Ce tableau a été réalisé sur la base des 238 procès pour crimes de guerre inscrits sur la liste dressée par le TPI (1945 à 1948). Il faudrait pouvoir la recouper avec d’autres sources pour en garantir l’exhaustivité. Cependant, avec 379 criminels de guerre jugés, il est possible de se faire une idée assez précise de la réalité des peines prononcées par les tribunaux militaires français : 84 accusés ont été condamnés à la peine de mort, soit 22 % (dont 16 par contumace), 25 accusés aux TFP, 76 aux TFT, 143 à des peines d’emprisonnement, et 53 ont été acquittés. Nous sommes donc très éloignés des chiffres cités par Claudia Moisel. Ces résultats appellent cependant quelques remarques. Le tribunal de Marseille tout d’abord, avec 85,7 % de condamnés à mort pour 6 procès. Il s’agit en effet de la même affaire de quelques militaires allemands et de « prévenus civils de nationalité italienne » jugés pour « association de malfaiteurs ». Ces civils, dont une femme de 32 ans, dite « Maguy », originaire de Monaco, traduits devant un tribunal normalement destiné aux seuls militaires, étaient en fait des agents de la Gestapo de Marseille.

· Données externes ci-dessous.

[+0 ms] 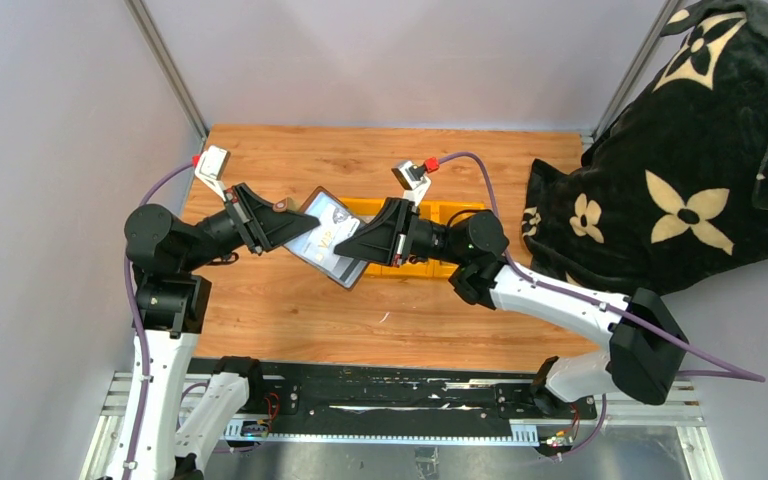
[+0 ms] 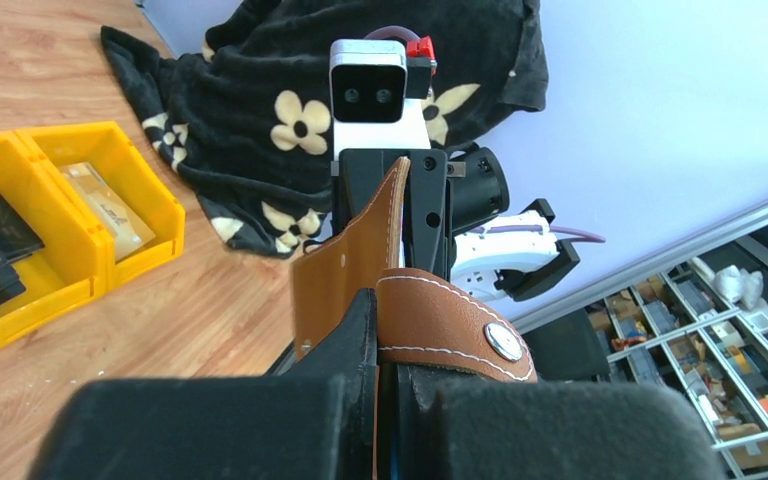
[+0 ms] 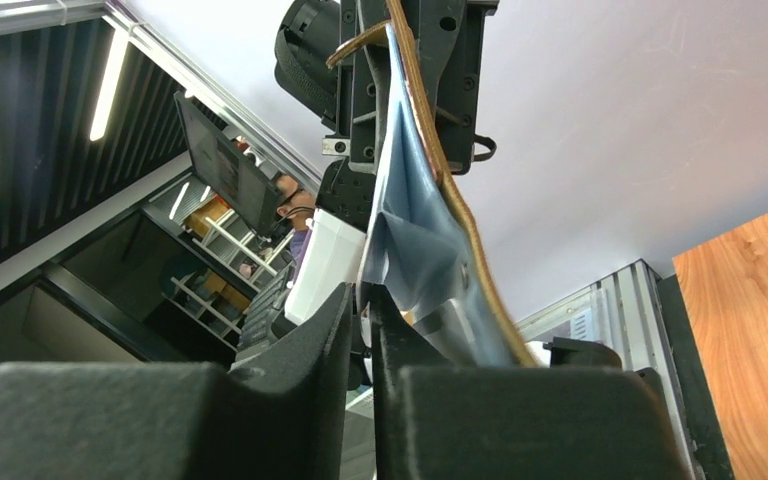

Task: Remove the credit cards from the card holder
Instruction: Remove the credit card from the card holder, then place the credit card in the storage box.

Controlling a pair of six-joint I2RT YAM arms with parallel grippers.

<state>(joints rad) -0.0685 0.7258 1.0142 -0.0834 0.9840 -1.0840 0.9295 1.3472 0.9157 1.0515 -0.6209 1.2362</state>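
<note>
The card holder [image 1: 325, 235] hangs open in the air, spanning the fingers of both grippers. Its outside is brown leather with white stitching and a strap [image 2: 440, 315] that carries a metal snap [image 2: 503, 341]. Its inside is glossy silvery-grey. The left gripper [image 2: 385, 335] pinches the brown edge at the strap, fingers pressed onto the leather. The right gripper [image 3: 360, 305] meets the opposite edge. Its fingers stand close together with a narrow gap, the silvery lining just beside them. It cannot be determined whether they grip anything.

card holder [image 2: 345, 270]: stitched brown leather, glossy silver lining; bin [image 2: 145, 215]: yellow plastic; table [image 1: 260, 320]: wood-grain
</note>
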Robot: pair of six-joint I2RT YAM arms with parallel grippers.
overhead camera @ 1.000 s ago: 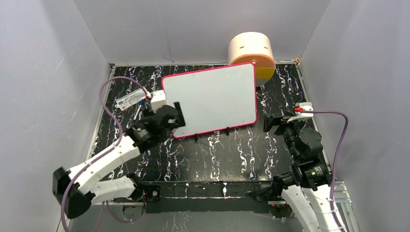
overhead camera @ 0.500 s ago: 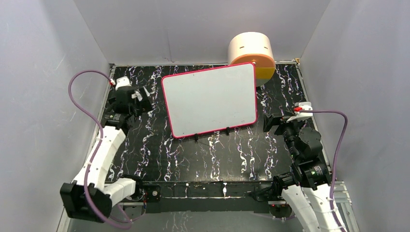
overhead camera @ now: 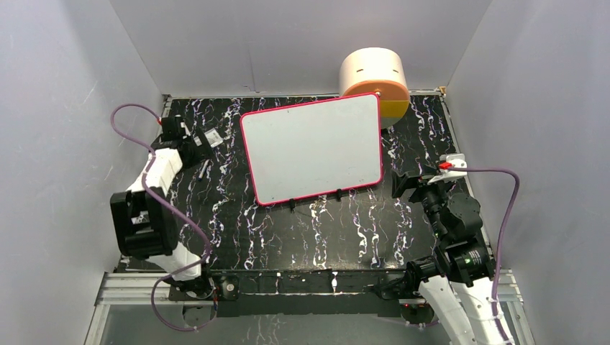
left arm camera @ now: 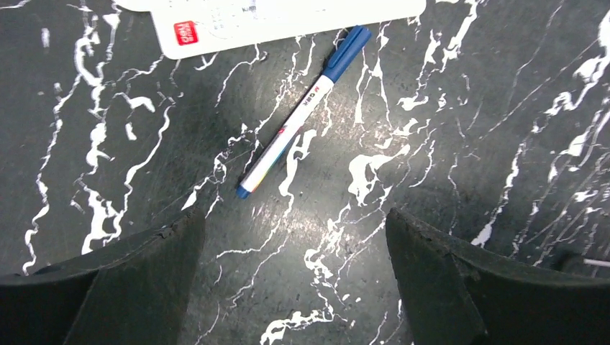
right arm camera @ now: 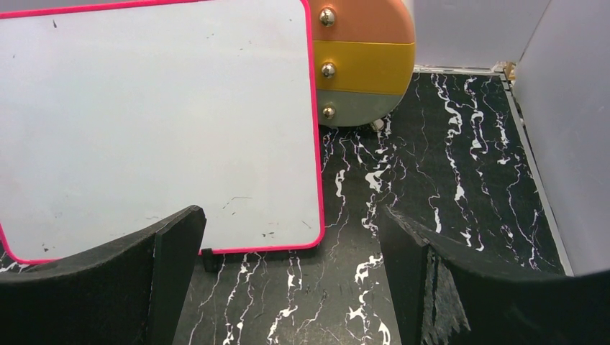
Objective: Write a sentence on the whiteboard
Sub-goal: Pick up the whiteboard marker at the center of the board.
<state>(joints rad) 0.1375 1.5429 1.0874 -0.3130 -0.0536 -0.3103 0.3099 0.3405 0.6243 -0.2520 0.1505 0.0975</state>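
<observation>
Presently: one whiteboard (overhead camera: 313, 147), pink-framed, at mid-worktop (overhead camera: 324, 237), face blank, no sentence on it yet.

One marker pen (left arm camera: 302, 111), blue cap, white barrel, lying slantwise just below a white packet (left arm camera: 288, 18).

Left claw (left arm camera: 291, 230): released, empty, poised above the pen.

Right claw (right arm camera: 291, 230): released, empty, near the board's lower right corner.

Step in hand, by judgement: picking up the pen. Turn the wrist so the fingers cross the barrel, and grip mid-barrel (clear of the cap, which must come off).

Writing: barrel print and the packet's red label, both too small to read.
</observation>
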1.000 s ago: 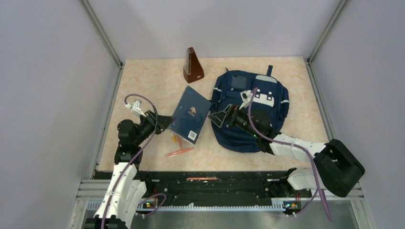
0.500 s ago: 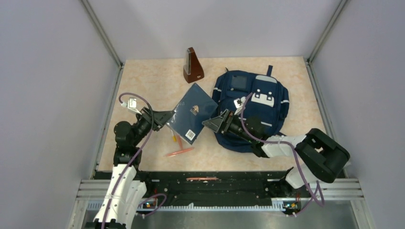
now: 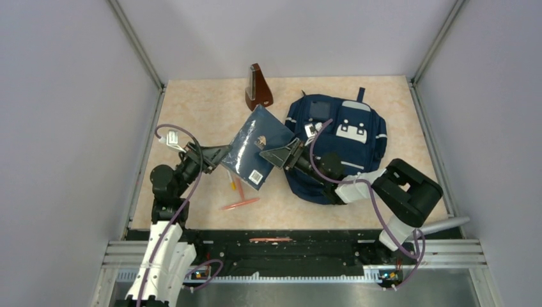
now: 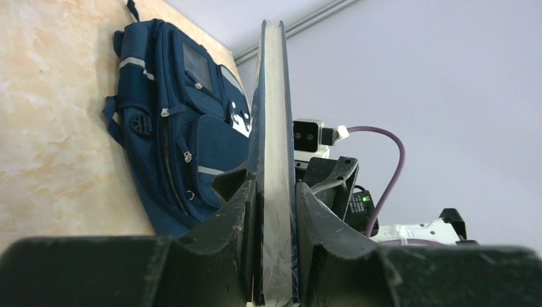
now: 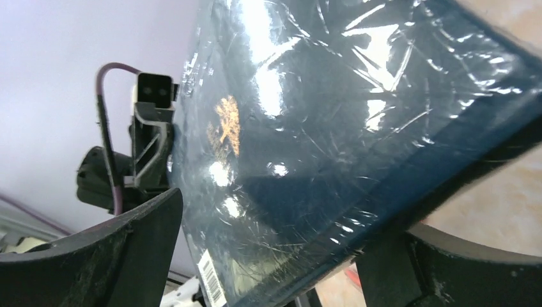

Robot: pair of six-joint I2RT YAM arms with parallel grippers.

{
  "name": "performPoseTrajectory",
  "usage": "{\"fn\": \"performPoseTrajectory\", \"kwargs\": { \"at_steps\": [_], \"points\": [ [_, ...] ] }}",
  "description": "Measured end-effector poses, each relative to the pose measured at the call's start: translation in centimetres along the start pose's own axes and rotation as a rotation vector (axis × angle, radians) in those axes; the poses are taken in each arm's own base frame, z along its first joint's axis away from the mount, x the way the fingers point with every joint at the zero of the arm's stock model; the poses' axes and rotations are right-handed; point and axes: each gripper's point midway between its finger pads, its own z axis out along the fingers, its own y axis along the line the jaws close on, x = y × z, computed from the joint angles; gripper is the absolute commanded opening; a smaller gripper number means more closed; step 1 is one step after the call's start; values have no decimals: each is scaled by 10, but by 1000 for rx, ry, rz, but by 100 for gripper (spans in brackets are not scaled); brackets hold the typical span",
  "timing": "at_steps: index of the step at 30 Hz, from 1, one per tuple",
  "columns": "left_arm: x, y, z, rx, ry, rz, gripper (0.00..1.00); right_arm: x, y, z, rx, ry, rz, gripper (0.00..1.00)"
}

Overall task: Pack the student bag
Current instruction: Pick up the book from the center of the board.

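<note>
The student bag (image 3: 348, 137), a navy backpack with pale grey patches, lies flat at the right of the table; it also shows in the left wrist view (image 4: 172, 147). A dark blue shrink-wrapped book (image 3: 259, 148) is held tilted off the table left of it. My left gripper (image 3: 220, 158) is shut on the book's left edge, with the page edge (image 4: 275, 160) clamped between its fingers. My right gripper (image 3: 276, 157) is open, its jaws standing wide on either side of the book's right edge (image 5: 319, 160).
A brown metronome (image 3: 258, 89) stands at the back, near the book's far corner. Orange-red pens (image 3: 240, 203) lie on the table below the book. Another pen (image 3: 271, 240) lies on the front rail. Grey walls close in both sides.
My left gripper has raised the book off the table and tilted it. My right gripper has moved left from over the bag to the book's right edge.
</note>
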Motion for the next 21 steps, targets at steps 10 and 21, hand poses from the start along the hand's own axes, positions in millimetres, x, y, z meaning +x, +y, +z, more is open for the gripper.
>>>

Lorsque l’on évoque les procès pour crimes de guerre allemands, nous viennent immédiatement à l’esprit les images du procès de Nuremberg, celles de la Shoah, mais aussi des femmes et des enfants exécutés dans l’église d’Oradour ou bien encore des pendus de Tulle. On a du mal à imaginer qu’un vol de lapins ou de vélos puissent être qualifié comme crime de guerre dès lors qu’il a été commis par un militaire, comme le stipule avec un certain flou la Charte de Londres de 1945 « Les violations des lois et coutumes de la guerre. Ces violations comprennent, sans y être limitées, l'assassinat, les mauvais traitements et la déportation pour des travaux forcés ou pour tout autre but, des populations civiles dans les territoires occupés, l'assassinat ou les mauvais traitements des prisonniers de guerre ou des personnes en mer, l'exécution des otages, le pillage des biens publics ou privés, la destruction sans motif des villes et des villages ou la dévastation que ne justifient pas les exigences militaires. » C’est pourtant ce qui explique le chiffre étonnant des 102 audiences du tribunal de Metz. En effet, sur les 132 condamnations prononcées, une bonne centaine d’entre-elles sont de simples peines d’emprisonnement pour des vols de chevaux, de bicyclettes, de victuailles de toutes sortes ou d’objets divers, dont les coupables, des PGA, ont été retrouvés. Le tribunal au grand complet a ainsi condamné à 15 jours de prison un criminel allemand pour un vol de vaisselle. Par contre, rien de tel par pour les tribunaux de Lyon et de Rennes avec respectivement 18 et 17 peines de mort prononcées. Mais, avec deux fois moins de criminels jugés que dans la capitale des Gaules, celui de Rennes a fait preuve d’une exceptionnelle sévérité avec 54,8 % des accusés condamnés à la peine capitale. Cette exception bretonne nécessiterait peut-être une réflexion un peu plus approfondie.